İki saat sonraya aldığım görüşme için arabayı Birce denen baş belasının ofisine yönelttim. Benim avukatla ne işim olurdu? Hadi oldu diyelim, elin kadınını ne diye taciz edecektim?
Ortada büyük bir yanlış anlaşılma vardı ve bu yanlış anlaşılmayı bir an önce çözmem lazımdı.
***
“Birce Hanım sizi bekliyor.”
On dakikalık ofiste beklemenin ardından sonunda Birce denen kadınla yüz yüze gelecektik.
“Buyrun,” diyerek kapıyı açan asistana teşekkür edip içeriye girdim. Bugüne kadar görmediğim bir mavilikteki gözler beni görünce büyüdü.
“Merhaba,” dedim odadan içeriye girerken. Bu kadını taciz etmemin imkanı yoktu, olsa bu gözleri asla unutmazdım derken minicik bir anı canlandı zihnimde.
Anıyla birlikte yutkundum ve kadının “senin ne işin var burada?” diye bağırması bir oldu.
Beni bir sapık gibi görüp aramızda masa varken geriye doğru gitmesi sinirlerimi bozunca gergince gülümsedim.
“Arada bir yanlış anlama var gibi görünüyor,” dedim elimdeki zarfı sallarken. “Ben de uzlaşma için ziyaret etmenin doğru olacağını düşündüm.”
“Sizin gibi şerefsizle ne uzlaşacağım be! Çıkın gidin ofisimden. Sapık herif!”
Bir dakika içinde hem sapık hem de şerefsiz ilan edilmek öfke içinde dişlerimi sıkmama neden oldu. Karşımdaki kadın değil de bir erkek olsaydı suratına yumruğu çoktan yemiş olurdu.
“Laflarına dikkat et Avukat Hanım!” dedim buz gibi bir sesle. “Ortada bir yanlış anlaşılma var. Konuşup halledebiliriz.”
“Sizin gibi beyniyle değil bacak arasındakiyle düşünüp oturan adamlarla benim işim olmaz. Çıkın dedim, yoksa polis mi çağırayım?”

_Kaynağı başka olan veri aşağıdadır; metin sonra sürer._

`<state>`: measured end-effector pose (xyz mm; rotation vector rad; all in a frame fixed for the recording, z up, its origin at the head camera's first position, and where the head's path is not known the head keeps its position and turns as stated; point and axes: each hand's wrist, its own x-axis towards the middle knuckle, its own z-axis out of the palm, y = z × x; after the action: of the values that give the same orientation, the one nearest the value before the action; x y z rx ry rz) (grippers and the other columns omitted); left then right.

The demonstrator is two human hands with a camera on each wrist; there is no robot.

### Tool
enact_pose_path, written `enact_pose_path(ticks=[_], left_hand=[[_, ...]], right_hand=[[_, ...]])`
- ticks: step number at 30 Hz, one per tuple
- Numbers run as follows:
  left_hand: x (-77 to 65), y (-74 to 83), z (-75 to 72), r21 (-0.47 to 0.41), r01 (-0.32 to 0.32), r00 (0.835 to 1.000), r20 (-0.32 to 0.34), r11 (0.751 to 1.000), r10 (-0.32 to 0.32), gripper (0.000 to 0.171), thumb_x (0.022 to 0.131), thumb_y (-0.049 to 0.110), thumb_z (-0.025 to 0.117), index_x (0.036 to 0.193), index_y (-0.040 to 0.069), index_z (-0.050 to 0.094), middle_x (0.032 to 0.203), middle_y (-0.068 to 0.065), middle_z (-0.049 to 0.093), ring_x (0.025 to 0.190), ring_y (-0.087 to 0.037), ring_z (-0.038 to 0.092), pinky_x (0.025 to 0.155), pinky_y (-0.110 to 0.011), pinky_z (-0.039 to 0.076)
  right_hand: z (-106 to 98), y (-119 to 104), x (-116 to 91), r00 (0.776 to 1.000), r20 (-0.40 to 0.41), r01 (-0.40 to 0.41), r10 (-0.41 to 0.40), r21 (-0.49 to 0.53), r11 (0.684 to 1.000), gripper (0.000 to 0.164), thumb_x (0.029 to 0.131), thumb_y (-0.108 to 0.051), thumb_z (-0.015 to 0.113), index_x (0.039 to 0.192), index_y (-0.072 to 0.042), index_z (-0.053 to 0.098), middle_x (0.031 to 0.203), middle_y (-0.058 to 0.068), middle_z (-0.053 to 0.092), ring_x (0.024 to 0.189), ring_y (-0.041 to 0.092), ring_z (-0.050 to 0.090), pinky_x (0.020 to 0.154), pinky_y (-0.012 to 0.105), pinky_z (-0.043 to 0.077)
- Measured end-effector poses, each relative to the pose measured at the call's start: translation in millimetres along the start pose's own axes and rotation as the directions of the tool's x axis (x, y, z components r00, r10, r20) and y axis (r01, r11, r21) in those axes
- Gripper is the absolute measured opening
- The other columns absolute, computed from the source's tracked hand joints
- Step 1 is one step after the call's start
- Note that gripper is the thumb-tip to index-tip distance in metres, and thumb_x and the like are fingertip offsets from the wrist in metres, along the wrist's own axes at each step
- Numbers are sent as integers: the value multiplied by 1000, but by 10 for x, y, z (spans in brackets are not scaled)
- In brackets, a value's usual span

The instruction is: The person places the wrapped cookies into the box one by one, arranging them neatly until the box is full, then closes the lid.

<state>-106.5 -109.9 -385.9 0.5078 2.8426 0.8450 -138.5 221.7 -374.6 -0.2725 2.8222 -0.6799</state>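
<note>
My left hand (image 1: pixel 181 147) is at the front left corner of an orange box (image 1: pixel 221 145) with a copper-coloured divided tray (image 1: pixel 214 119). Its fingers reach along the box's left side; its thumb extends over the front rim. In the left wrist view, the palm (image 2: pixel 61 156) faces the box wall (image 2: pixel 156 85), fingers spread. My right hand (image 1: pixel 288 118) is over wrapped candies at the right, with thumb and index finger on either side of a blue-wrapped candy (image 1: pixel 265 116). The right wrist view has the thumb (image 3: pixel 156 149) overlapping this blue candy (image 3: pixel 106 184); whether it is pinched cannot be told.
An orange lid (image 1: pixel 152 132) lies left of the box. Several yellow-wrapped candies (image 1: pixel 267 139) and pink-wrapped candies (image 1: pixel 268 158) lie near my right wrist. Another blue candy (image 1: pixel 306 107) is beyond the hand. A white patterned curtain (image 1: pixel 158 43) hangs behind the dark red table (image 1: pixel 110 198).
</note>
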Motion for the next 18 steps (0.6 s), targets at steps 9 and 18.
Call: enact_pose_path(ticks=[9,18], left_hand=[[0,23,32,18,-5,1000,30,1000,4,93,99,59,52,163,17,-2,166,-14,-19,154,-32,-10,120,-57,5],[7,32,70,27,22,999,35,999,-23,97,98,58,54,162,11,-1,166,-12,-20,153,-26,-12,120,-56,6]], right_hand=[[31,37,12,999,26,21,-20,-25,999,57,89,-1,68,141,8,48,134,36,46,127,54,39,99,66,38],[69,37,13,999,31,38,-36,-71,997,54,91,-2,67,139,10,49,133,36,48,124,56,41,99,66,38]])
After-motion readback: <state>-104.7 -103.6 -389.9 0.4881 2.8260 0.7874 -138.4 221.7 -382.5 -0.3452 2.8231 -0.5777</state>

Küstah, kendini bir bok sanan ve anlayıp dinlemeden hakaretleri sıralayan kadınla anlaşmak kolay olmayacaktı.
“Şimdilik gidiyorum fakat bu işi halletmemiz lazım. Ortada bir yanlış anlaşılma var diyorum ama anlamıyorsunuz. Sakinleştiğinizde yine geleceğim,” diyerek başımla selam verip ofisinden ayrıldım.
Gitmiştim hem de defalarca kez ve her seferinde ofisinin kapısından geri dönmek zorunda kalmıştım. Sonunda beni iyice zıvanadan çıkaran kadına kibar yaklaşmak yerine bildiğim yolu kullanmayı tercih etmiştim.
Her geçen gün tavırları ona bilenip, içten içe öfkeyle dolmama sebep olmuş ve sonunda beni kendimle girdiğim bir iddiaya sürüklemişti.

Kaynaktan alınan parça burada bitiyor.